_EXERCISE OBJECTIVE_:
Once the pictures are set aside, transcribe each line of the data exactly.

_INFORMATION SUPPLIED_:
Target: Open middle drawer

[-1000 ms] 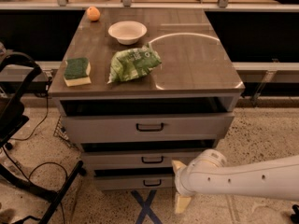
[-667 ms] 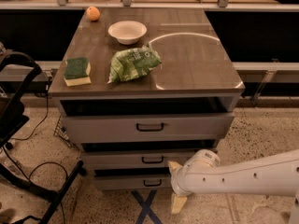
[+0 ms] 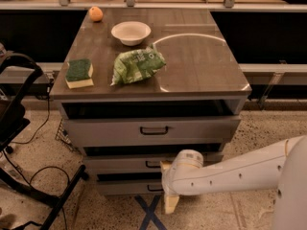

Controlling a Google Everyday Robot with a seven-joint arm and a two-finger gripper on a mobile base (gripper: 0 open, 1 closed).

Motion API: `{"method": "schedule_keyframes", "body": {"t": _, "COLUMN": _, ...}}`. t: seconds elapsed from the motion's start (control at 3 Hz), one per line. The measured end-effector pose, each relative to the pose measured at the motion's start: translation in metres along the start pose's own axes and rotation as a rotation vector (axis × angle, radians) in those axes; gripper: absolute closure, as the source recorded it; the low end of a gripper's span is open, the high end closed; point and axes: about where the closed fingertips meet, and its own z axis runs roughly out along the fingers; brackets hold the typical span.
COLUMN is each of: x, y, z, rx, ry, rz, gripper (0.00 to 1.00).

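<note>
The grey cabinet has three drawers. The middle drawer (image 3: 120,164) is a shallow grey front with a small black handle (image 3: 152,165) at its centre, and it stands about flush with the others. My gripper (image 3: 168,185) is on the white arm that reaches in from the right, low in front of the cabinet. It sits just right of the middle drawer's handle. Its tan fingers are spread, one fingertip (image 3: 165,166) at the height of the handle, the other (image 3: 171,204) down near the floor. It holds nothing. The wrist hides part of the lowest drawer.
The taller top drawer (image 3: 105,131) and the lowest drawer (image 3: 120,188) are shut. On the cabinet top lie a green sponge (image 3: 79,73), a green chip bag (image 3: 136,66), a white bowl (image 3: 130,32) and an orange (image 3: 95,14). A black frame (image 3: 21,128) and cables stand at left. Blue tape (image 3: 149,212) marks the floor.
My arm has moved left along the cabinet front, bringing the gripper closer to the centre handles of the lower drawers. The drawers have not moved.
</note>
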Motion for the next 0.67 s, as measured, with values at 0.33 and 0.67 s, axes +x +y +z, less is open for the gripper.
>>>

_WRITTEN REPLY_:
Target: Open middle drawer

[-1000 ms] 
[-667 ms] 
[+0 ms] 

Controlling a Google Everyday Robot with a seven-joint arm and a two-finger gripper on a mobile base (gripper: 0 open, 1 closed).

Motion API: `{"method": "schedule_keyframes", "body": {"t": _, "COLUMN": _, ...}}`. t: seconds elapsed from the motion's start (control at 3 Hz), one per line. The measured end-effector pose, each relative to the pose measured at the motion's start: translation in metres along the start pose's own axes and rotation as a rotation vector (axis × angle, radians) in those axes; gripper: absolute closure, as the source recorded it; the low end of a gripper's span is open, the high end closed; point and axes: about where the closed fingertips meet, and its own z axis runs roughly out along the fingers; brackets hold the typical span.
COLUMN is each of: x, y, z, rx, ry, rz, gripper (0.00 to 1.00).

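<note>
The grey cabinet has three drawers. The middle drawer (image 3: 120,164) is a shallow grey front with a small black handle (image 3: 152,165) at its centre, and it stands about flush with the others. My gripper (image 3: 168,185) is on the white arm that reaches in from the right, low in front of the cabinet. It sits just right of the middle drawer's handle. Its tan fingers are spread, one fingertip (image 3: 165,166) at the height of the handle, the other (image 3: 171,204) down near the floor. It holds nothing. The wrist hides part of the lowest drawer.
The taller top drawer (image 3: 105,131) and the lowest drawer (image 3: 120,188) are shut. On the cabinet top lie a green sponge (image 3: 79,73), a green chip bag (image 3: 136,66), a white bowl (image 3: 130,32) and an orange (image 3: 95,14). A black frame (image 3: 21,128) and cables stand at left. Blue tape (image 3: 149,212) marks the floor.
My arm has moved left along the cabinet front, bringing the gripper closer to the centre handles of the lower drawers. The drawers have not moved.
</note>
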Motion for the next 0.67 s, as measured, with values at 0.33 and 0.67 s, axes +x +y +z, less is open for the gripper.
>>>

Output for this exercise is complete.